De werkgroep Oosterhoutse vondstcomplexen determineert de door de Werkgroep Bodem en Archeologie (onderdeel van de Historische Kring Oosterhout met de vollgende leden: Ruud Donders, Hennie Gerrits, John Mulder, Frans Spaan, Jan van der Staaij en Thijs van Woerkom). Deze vondsten zijn vooral gedaan tussen 1979 en 2000.
De werkgroep wordt geleid door de ‘coördinator verwerking oude vondstcomplexen’ Ben Teubner. Van de kant van de Kring zitten in die werkgroep Frans Spaan, Nienke Faber en Rob Woldringh en verder nog de vaste leden Marijke Mesu, Paul Ewals, Aad Hendriks en Rein Looij.

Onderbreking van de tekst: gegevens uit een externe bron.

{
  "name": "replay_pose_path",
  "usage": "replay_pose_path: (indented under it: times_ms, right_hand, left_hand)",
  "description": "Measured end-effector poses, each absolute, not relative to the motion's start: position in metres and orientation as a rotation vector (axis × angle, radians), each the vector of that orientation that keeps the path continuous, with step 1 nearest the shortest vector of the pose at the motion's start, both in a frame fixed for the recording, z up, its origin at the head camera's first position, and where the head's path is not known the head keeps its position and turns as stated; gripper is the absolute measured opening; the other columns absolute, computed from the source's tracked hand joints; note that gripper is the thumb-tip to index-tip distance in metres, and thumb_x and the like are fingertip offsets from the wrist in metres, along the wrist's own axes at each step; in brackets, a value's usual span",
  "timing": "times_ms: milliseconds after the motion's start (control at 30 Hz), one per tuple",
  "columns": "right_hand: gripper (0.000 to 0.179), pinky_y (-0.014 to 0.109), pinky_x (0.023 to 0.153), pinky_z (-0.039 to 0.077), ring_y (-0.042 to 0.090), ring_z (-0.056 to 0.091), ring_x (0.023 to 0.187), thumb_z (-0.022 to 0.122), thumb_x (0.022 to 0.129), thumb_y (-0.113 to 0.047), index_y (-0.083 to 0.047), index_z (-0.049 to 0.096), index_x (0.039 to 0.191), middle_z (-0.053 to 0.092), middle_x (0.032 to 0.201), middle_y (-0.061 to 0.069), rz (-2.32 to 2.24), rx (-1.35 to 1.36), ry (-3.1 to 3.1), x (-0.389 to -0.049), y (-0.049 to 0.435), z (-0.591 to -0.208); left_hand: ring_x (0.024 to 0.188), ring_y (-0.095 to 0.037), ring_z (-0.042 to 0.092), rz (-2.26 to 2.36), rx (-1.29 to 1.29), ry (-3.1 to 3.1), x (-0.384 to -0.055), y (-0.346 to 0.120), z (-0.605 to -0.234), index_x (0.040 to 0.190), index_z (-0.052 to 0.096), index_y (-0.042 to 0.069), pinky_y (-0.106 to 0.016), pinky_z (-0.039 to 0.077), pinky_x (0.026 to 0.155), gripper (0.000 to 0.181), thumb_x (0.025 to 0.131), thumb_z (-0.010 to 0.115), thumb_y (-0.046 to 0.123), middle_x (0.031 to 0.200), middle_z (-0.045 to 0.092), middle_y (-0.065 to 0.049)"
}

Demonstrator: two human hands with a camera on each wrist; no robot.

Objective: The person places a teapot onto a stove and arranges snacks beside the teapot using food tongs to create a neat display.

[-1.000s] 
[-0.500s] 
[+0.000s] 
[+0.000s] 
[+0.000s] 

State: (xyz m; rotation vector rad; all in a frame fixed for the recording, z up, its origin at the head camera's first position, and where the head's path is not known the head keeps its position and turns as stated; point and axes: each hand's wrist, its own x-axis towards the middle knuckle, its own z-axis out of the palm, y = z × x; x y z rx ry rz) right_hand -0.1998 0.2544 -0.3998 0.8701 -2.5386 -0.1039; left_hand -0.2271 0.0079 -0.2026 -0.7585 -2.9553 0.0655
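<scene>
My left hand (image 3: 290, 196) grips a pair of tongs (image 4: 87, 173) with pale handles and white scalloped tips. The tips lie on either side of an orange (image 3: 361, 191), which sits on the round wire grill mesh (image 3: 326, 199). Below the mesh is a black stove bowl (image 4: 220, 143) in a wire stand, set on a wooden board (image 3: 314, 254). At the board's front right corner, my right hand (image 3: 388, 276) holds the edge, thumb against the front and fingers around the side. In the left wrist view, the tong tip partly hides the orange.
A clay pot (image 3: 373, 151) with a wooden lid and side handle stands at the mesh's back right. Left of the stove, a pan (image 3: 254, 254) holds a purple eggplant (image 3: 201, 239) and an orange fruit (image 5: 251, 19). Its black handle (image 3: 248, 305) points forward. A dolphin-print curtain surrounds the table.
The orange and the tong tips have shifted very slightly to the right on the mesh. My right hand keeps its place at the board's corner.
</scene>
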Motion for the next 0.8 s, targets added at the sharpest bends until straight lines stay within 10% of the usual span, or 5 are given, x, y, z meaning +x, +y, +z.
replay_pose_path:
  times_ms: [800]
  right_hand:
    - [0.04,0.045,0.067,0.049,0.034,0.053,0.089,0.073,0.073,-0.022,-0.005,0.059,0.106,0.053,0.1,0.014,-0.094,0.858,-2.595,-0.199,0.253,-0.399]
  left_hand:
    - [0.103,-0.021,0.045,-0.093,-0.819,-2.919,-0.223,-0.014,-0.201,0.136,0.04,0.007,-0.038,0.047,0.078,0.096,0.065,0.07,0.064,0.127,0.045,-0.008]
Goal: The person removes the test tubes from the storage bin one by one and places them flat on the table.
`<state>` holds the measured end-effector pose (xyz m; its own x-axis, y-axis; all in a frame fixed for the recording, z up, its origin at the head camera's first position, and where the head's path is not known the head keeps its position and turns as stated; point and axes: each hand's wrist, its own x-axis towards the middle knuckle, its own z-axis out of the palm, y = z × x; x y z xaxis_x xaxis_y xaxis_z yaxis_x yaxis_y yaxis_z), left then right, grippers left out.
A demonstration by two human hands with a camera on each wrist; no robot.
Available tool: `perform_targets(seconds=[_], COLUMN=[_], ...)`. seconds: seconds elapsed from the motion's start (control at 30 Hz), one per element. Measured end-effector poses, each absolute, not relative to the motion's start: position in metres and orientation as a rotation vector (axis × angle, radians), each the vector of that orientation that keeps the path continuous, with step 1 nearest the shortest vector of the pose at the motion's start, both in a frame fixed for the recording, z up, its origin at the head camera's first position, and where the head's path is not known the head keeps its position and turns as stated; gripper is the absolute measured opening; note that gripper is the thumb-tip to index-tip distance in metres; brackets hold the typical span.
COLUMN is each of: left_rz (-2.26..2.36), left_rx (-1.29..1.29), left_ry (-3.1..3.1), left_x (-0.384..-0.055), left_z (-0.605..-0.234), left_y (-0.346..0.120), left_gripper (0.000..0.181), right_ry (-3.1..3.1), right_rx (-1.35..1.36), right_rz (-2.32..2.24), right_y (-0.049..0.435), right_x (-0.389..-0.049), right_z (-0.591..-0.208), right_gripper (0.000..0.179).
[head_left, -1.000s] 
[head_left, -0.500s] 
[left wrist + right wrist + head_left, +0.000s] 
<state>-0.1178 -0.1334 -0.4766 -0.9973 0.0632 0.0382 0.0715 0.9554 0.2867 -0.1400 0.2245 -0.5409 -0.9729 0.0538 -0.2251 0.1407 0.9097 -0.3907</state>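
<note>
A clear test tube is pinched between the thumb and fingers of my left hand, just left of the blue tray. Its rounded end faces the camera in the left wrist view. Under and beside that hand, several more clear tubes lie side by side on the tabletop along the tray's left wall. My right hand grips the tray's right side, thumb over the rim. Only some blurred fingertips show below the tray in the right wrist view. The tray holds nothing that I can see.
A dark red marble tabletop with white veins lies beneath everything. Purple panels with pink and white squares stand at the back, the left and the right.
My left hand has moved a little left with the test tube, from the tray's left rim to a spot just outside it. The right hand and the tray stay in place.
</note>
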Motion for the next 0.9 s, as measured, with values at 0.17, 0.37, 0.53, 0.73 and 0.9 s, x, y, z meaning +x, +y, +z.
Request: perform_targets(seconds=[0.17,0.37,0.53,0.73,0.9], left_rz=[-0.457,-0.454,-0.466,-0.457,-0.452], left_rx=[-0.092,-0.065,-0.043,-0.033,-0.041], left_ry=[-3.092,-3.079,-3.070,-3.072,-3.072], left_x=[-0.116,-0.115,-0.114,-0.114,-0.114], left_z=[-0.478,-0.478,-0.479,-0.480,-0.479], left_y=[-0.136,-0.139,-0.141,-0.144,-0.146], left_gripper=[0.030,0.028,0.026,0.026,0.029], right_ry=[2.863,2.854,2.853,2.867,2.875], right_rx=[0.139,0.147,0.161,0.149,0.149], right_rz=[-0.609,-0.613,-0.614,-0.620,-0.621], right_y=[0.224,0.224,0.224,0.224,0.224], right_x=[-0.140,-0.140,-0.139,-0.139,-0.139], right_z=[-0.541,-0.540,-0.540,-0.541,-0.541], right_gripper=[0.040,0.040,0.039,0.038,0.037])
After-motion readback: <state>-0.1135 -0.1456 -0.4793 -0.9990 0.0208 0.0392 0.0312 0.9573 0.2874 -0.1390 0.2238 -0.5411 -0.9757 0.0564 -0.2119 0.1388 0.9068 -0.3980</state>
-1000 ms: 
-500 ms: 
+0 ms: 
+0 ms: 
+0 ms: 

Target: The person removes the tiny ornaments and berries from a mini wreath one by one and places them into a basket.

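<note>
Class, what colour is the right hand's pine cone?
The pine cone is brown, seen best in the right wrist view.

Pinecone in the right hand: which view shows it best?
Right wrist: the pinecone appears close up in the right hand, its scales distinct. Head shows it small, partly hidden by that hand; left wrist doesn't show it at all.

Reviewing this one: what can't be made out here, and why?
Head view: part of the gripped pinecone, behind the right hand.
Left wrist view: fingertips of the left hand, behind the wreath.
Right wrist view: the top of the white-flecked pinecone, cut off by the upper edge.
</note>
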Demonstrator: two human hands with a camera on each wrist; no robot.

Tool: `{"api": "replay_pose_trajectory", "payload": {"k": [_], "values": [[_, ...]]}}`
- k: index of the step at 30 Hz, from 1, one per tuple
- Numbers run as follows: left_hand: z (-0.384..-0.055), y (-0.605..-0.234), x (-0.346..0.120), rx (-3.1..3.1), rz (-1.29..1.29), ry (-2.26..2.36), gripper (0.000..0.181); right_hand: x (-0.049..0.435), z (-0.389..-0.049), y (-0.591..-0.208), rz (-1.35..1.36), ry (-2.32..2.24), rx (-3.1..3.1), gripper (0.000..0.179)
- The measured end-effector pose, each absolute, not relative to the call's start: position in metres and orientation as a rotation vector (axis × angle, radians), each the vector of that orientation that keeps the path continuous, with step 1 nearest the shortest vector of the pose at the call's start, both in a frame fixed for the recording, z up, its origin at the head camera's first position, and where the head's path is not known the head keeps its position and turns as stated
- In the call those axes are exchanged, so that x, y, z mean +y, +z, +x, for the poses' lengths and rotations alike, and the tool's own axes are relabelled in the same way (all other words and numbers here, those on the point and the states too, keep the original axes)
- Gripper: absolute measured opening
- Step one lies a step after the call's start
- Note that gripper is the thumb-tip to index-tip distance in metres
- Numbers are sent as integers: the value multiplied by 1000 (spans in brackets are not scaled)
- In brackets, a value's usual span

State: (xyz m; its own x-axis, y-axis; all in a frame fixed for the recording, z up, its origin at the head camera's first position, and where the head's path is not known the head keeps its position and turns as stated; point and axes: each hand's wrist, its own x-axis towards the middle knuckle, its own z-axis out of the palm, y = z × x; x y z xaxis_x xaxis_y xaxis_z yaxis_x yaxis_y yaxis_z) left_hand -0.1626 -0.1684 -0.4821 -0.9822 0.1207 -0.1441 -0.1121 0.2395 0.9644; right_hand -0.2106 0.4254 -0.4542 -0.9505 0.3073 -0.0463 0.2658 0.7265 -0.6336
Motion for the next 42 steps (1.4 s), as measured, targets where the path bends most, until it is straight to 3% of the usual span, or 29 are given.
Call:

Wat de archeologische vondsten betreft moet je denken aan pijpenkoppen, bronzen kledingspelden, speerpunten, fragmenten van bronzen beeldjes, munten, spinsteentjes, slingerkogels, soms complete potten en urnen, netverzwaarders, benen schrijfstiften, musketkogels, knopen, gespen, een fragment van een romeins gezichtsmasker, sierraadhanger, mammoetresten, wetstenen, slijpstenen, vuurstenen en ijzeren voorwerpen, jeneverkruiken, WO-II munitie en last but not least vele scherven.
Als regelrechte kroonjuwelen kunnen drie bronzen (mantelspeld, haarspeld en lanspunt) genoemd worden, waarbij de eerste, de meer dan 50 cm lange Bombenkopfnadel, er uitspringt. Deze worden t.z.t. geschonken aan een museum.